Pull out every line below holding the word "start".

+++ GIVEN DATA +++

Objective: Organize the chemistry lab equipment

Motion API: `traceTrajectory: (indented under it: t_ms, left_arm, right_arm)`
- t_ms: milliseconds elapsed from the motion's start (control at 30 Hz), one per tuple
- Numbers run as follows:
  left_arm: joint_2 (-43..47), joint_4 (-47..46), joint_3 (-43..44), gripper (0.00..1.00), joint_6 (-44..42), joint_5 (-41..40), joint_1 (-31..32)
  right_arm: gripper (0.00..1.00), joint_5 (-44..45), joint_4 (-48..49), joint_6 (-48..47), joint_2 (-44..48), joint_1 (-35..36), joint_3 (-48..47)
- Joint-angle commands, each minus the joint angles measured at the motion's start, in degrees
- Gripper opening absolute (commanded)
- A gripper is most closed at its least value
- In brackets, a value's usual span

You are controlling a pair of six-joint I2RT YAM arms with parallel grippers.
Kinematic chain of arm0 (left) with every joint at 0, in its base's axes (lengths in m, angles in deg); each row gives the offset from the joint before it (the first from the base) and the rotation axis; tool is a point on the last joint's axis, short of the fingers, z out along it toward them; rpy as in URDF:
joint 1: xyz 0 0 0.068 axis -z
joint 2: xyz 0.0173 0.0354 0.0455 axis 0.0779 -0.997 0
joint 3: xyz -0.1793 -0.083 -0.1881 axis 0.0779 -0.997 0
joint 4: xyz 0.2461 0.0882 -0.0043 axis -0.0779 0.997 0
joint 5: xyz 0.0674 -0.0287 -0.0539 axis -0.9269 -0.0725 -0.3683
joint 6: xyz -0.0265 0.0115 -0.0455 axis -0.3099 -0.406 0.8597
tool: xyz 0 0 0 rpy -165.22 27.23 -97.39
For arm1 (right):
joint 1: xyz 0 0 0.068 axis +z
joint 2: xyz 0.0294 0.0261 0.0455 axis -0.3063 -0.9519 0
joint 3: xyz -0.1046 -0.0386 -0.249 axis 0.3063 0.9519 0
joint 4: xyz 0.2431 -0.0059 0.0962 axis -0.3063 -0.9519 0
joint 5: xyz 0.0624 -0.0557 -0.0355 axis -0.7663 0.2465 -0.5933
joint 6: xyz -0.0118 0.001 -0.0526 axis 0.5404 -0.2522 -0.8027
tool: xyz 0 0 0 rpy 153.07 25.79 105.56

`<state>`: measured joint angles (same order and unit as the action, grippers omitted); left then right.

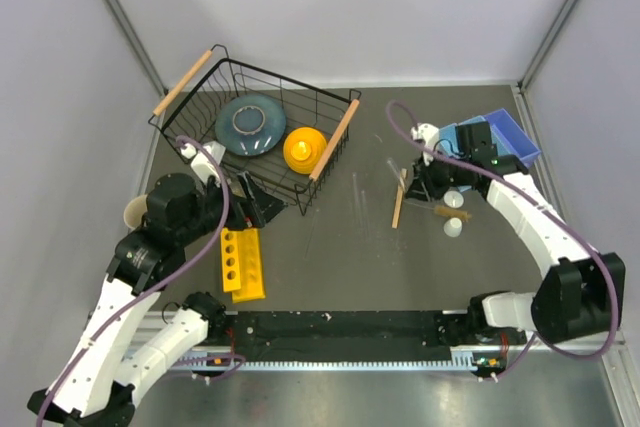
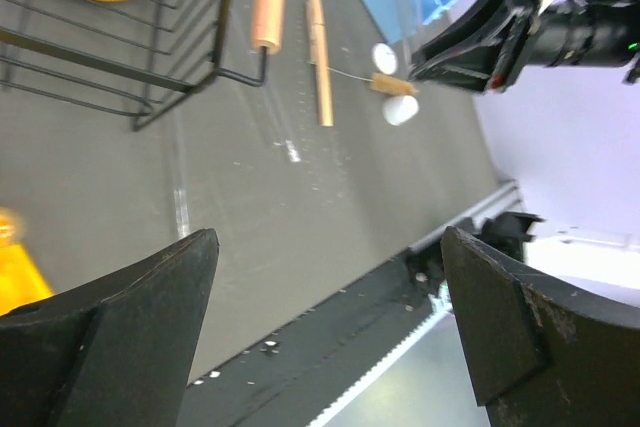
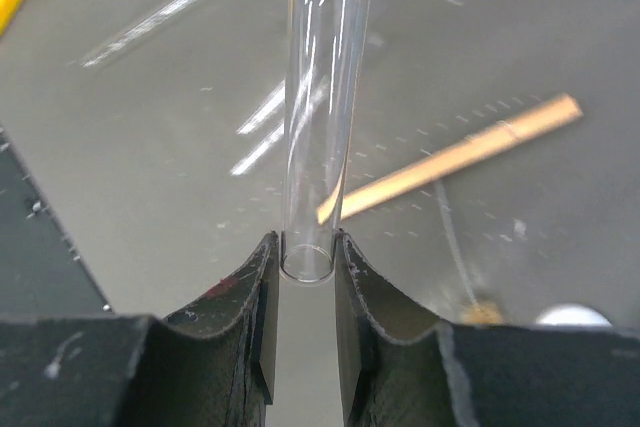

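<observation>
Pinching the tube (image 3: 322,97) by its open end, the right gripper (image 3: 305,265) holds seemingly light, slick, brittle glass jutting beyond its fingers (image 3: 235,317), better gripped mid-length, gently; the left gripper (image 2: 325,247) stands spread.

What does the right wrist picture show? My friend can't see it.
The right gripper pinches the open end of a clear glass tube, which points away from the camera. Behind it a thin wooden stick lies on the dark grey table.
</observation>
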<state>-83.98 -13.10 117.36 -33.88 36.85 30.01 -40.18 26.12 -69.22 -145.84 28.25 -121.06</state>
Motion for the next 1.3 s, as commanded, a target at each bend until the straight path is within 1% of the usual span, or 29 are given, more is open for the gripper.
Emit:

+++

SOLUTION:
- t_ms: milliseconds elapsed from the motion's start (control at 30 Hz), one per tuple
- Joint-angle commands, each minus the joint angles measured at the motion's start, in degrees

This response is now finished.